Replacing coal—which is still heavily used by some countries, such as Poland and Germany—in electricity generation is generally seen as the least-cost way to decarbonize.
Within a strengthened Single Market, any reliance on industrial policies should be restricted to addressing market distortions and be targeted and time bound. Caution is needed to avoid government capture and the rent seeking behavior that will follow. To that end, industrial policies should not give preference to one type of technology over another and avoid favoring incumbent firms over new entrants or giving preference to domestic over foreign firms.
For instance, there is arguably a role for government intervention to de-risk energy supply and slow climate change, including through providing support for renewable energy production and establishing the critical network infrastructure of smart grids and EV charging stations. To finance these interventions, an EU-wide central fiscal capacity of a meaningful size can help ensure resources flow to where they have the highest benefits, and not where governments are more able and willing to provide state aid.
That said, the temptation to subsidize energy prices during the green transition should be resisted. Fossil fuel prices are not expected to return to the low levels of before the war in Ukraine over the next several years, at least. This suggests that the least energy-efficient firms in activities that are intensive users of energy may no longer be internationally competitive at current energy prices. Choosing to subsidize fossil fuels would tend to lock in their use and blunt the price signals that favor renewables, slowing down the transition. While EU firms are on average more energy efficient than elsewhere, there is a wide dispersion. This suggests ample scope for lagging firms within each industry to catch up, thereby reducing the burden of energy costs on their competitiveness.
Let me conclude. While geo-economic fragmentation has become a reality, it is still in its early stages. It is on us to determine the extent to which it will affect the global economy.
Some realignment of economic relations is clearly necessary given the new geopolitical realities. However, there is no reason to risk a disorderly breakdown of global relations. And leaders are stepping up. The recent meeting of President Biden and President Xi at the APEC Summit and the planned EU-China summit to be held in early December are all vitally important to avoid a race to the bottom where everyone loses.

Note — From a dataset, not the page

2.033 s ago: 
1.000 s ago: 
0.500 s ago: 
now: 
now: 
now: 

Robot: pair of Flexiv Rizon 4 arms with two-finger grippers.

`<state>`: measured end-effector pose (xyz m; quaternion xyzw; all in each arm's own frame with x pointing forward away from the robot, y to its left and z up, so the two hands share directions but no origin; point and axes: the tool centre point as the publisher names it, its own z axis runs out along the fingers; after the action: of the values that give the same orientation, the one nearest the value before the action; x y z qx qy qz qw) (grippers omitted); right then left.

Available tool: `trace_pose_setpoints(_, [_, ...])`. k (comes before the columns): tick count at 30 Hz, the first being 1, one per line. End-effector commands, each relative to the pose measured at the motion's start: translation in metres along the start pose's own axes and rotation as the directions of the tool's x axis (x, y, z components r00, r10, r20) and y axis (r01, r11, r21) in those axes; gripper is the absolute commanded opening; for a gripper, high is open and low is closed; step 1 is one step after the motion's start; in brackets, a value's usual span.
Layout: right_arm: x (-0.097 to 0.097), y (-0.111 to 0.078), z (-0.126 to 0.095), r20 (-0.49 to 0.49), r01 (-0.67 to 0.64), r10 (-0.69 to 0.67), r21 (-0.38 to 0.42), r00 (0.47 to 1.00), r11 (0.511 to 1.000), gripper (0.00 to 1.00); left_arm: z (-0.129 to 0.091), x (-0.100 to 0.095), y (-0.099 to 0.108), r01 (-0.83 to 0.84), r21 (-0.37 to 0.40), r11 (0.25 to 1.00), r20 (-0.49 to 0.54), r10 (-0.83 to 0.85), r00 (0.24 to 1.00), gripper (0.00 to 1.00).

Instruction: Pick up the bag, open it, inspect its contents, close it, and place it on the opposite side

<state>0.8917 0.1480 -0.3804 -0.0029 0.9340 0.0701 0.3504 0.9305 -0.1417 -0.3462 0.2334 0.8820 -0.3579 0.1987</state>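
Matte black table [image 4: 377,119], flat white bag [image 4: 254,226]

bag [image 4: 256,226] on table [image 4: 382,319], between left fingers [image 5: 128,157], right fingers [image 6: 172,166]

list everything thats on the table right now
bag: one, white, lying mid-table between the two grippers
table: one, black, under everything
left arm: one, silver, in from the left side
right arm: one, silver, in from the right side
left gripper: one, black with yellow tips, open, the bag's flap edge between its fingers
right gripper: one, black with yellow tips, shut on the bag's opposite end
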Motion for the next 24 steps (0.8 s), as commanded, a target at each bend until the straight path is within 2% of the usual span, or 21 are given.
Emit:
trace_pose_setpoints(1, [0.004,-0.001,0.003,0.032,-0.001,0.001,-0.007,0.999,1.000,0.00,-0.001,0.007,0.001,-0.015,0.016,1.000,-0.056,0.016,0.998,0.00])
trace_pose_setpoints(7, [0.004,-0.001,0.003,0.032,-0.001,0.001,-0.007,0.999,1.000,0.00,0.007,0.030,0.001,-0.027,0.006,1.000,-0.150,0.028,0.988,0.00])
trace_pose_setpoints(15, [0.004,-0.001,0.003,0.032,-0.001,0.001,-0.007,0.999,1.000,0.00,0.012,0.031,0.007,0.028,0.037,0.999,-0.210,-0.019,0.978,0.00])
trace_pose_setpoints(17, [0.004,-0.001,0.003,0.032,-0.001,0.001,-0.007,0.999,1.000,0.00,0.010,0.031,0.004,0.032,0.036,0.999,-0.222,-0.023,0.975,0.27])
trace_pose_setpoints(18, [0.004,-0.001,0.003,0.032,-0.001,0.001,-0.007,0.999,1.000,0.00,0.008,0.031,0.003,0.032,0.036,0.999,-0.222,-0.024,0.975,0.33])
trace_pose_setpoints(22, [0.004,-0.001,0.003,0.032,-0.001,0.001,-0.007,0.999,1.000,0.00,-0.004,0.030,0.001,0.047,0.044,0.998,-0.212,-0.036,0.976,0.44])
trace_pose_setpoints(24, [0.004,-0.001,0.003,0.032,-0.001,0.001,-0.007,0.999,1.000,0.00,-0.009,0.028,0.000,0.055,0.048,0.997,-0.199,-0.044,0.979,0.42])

Our research shows that an extreme form of geoeconomic fragmentation in trade could wipe out 7 percent of global GDP over the medium run. With rival economic blocs and estranged global relations, this would be a world that is not just less prosperous but also less safe in terms of both economic and national security.
Europe may be best placed to demonstrate how cooperation can help us navigate a more divided world. In the wake of the Second World War, Europe launched one of the most audacious political experiments in history: finding unity through collaboration among sovereign nations. The pioneers of the European Union knew—after living through the nightmare of two world wars—that it was in everyone’s interest to balance national interests and build a united Europe. Nearly eight decades later, the EU embodies that dream.
Today, we are being tested again by global tensions. Only now, we are more connected than ever by the global challenges we face, from climate change to the rise of disruptive technologies. To have any chance of solving those challenges, we need to follow the EU’s lead and search for common ground.